September 19, 2018 by Robert Franklin, Member, National Board of Directors, National Parents Organization
I can’t be sure from this article, but it looks like the Arizona Supreme Court may have made a big mistake (AZ Central, 9/17/18). The article is well done, but I need to read the SC decision and that of the Court of Appeals before I can be sure what happened.
Suffice it to say that, if writer Mary Jo Pitzl is correct, this case should be headed to the U.S. Supreme Court.
A judge’s decision that it was in the best interest of two children for their mother to lose parental rights was correct, the state Supreme Court found, reversing an earlier decision that such a move was based on shaky facts.
The unanimous ruling last week made clear that when it comes to child neglect or abuse, the child’s best interest overrides a parent’s rights.
Hmm. My guess is that the court’s holding is something other than that, because simply comparing a parent’s rights with the best interests of a child is the short route to state control of all children’s upbringing. Consider:
A state’s child protective authority takes a child from its parents for whatever reason, good or bad. The state places the child in foster care and leaves it there for months. During that time, the child inures to the foster placement. CPS then goes to court and tells the judge that the child is doing well and it would be upsetting to return it to its original home. Therefore, if a child’s interests really do trump the parent’s rights, then the child remains in foster care or gets adopted, irrespective of whether the state was justified in taking the child in the first place.
The above would be (a) terrible public policy, (b) in violation of U.S. Supreme Court precedent, (c) bad for children, (d) bad for parents and (e) bad for society generally.
It also appears to be close to what happened.
Alma S. had her two children taken from her by Arizona child welfare authorities. The two were placed in separate homes. The apparent reason why they were taken was that Alma was living with an abusive man, although who he abused – her, the children or both – isn’t clear.

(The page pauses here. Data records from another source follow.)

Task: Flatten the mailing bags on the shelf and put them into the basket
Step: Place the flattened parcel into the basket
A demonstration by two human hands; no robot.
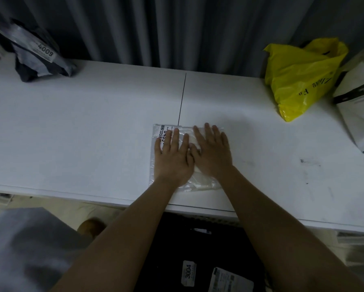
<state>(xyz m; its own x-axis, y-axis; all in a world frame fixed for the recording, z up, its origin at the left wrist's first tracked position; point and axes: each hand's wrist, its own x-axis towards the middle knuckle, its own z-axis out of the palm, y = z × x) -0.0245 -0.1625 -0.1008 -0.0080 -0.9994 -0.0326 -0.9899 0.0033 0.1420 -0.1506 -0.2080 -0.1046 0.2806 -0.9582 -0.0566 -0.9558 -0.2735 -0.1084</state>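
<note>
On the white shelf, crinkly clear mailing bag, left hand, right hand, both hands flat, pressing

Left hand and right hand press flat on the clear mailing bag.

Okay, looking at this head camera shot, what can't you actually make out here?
- Clear mailing bag: its middle and most of its label, covered by the left hand and right hand pressing flat.
- Basket: dark, its rim mostly hidden by the shelf edge and forearms.
- White bag: cut off by the right edge.
- Yellow bag: contents not visible.
</note>
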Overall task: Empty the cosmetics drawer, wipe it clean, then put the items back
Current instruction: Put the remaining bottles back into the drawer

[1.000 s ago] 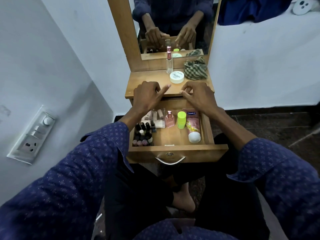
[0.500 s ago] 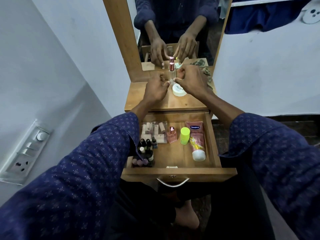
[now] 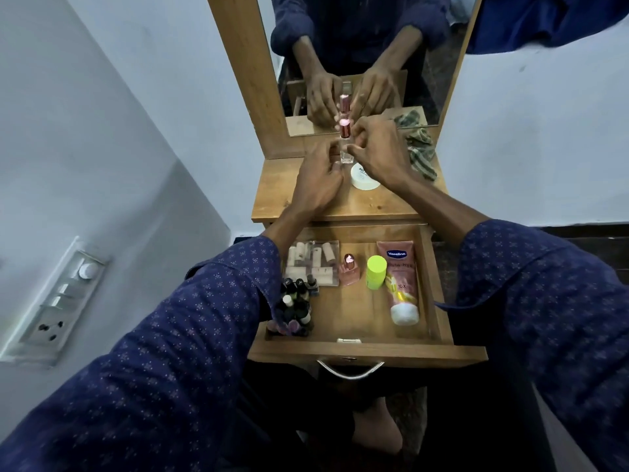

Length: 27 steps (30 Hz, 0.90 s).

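Observation:
The open wooden drawer (image 3: 367, 350) holds a cluster of nail polish bottles (image 3: 296, 308), a clear pouch of small tubes (image 3: 313, 264), a pink perfume bottle (image 3: 349, 270), a neon-green capped bottle (image 3: 376, 272) and a pink Vaseline tube (image 3: 401, 281). On the tabletop above stands a clear spray bottle with a pink cap (image 3: 345, 144). My left hand (image 3: 316, 178) has curled fingertips against its lower left side. My right hand (image 3: 377, 151) pinches it from the right. A white jar (image 3: 364, 175) sits just in front of the bottle.
A checked cloth (image 3: 420, 151) lies bunched at the tabletop's back right. A mirror (image 3: 367, 46) behind the table reflects both hands. A switch panel (image 3: 58, 301) is on the left wall. The drawer's metal handle (image 3: 350, 367) points toward my legs.
Both hands rose from the drawer's back edge to the tabletop and closed in on the spray bottle from either side. The drawer's contents have not moved.

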Tool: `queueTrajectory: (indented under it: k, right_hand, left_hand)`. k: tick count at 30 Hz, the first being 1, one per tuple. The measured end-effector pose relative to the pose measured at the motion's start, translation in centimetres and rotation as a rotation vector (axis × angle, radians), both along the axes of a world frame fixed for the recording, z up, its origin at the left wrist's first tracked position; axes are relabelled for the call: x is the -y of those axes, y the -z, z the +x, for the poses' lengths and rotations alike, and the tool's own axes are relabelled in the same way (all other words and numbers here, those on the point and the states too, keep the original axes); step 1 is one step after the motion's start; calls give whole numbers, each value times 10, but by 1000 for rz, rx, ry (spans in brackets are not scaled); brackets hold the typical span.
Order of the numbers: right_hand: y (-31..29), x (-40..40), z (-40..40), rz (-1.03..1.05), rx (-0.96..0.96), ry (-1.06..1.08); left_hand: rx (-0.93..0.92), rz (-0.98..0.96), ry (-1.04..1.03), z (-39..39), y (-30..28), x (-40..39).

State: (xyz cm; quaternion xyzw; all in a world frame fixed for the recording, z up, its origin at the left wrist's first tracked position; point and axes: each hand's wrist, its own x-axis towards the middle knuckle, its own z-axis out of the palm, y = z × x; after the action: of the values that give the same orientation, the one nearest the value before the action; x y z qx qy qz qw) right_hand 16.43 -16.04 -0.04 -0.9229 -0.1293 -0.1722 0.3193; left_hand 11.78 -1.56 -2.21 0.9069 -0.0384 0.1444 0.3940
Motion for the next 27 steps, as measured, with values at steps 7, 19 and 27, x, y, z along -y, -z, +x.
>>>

The Supreme Court concluded that even though the record showed the mother had made progress in working to better protect her children, at the time of the Juvenile Court ruling, she appeared to still be in an abusive relationship with the father of one of the children. That put the children in a risky situation and justified the termination order.
What this doesn’t tell us is whether the children were ever actually harmed or whether they were merely “at risk.” Whatever the case, Alma was making progress and, in her words, “I always had hope… because I complied with everything that they wanted me to do.” So DCS had taken her children, given her a plan to improve her parenting, she’d complied with the plan, but they’re intending to terminate her rights and place the kids for adoption anyway.
The Court of Appeals thought it knew why.
In a blistering critique, it found the case against her was not sufficiently supported by Department of Child Safety evidence.
There appeared to be only one motive to separate the mother from her kids: that the children were adoptable, the appeals court concluded.
Ah, where have we seen that before? That’s right, everywhere. The tendency of child protective agencies nationwide to take children from parents has for many years been increasing because federal largess encourages states to do so. The Clinton Administration signed the Adoption and Safe Families Act that provided cash incentives to states to take children from families and place them for adoption. Unsurprisingly, states respond to the incentive.
Plus, in Alma’s case, it appears that Arizona law doesn’t comply with U.S. Supreme Court precedents. Justice Clint Bollick concurred in the decision of the Arizona high court, but added some trenchant thoughts.
[H]e questioned if Arizona law provides sufficient protections for parents.
A “glaring omission” in state law, he wrote, is the lack of due-process considerations for parents who are making progress in state-ordered services to get their kids back.
The 1982 U.S. Supreme Court ruling required states to make “diligent efforts to encourage and strengthen the parental relationship.”
That requirement does not exist in Arizona law, neither in how DCS views efforts to help reunify families, nor in how the courts treat termination requests, he wrote.
That is why this case needs to be heard by the U.S. Supreme Court, and the sooner the better.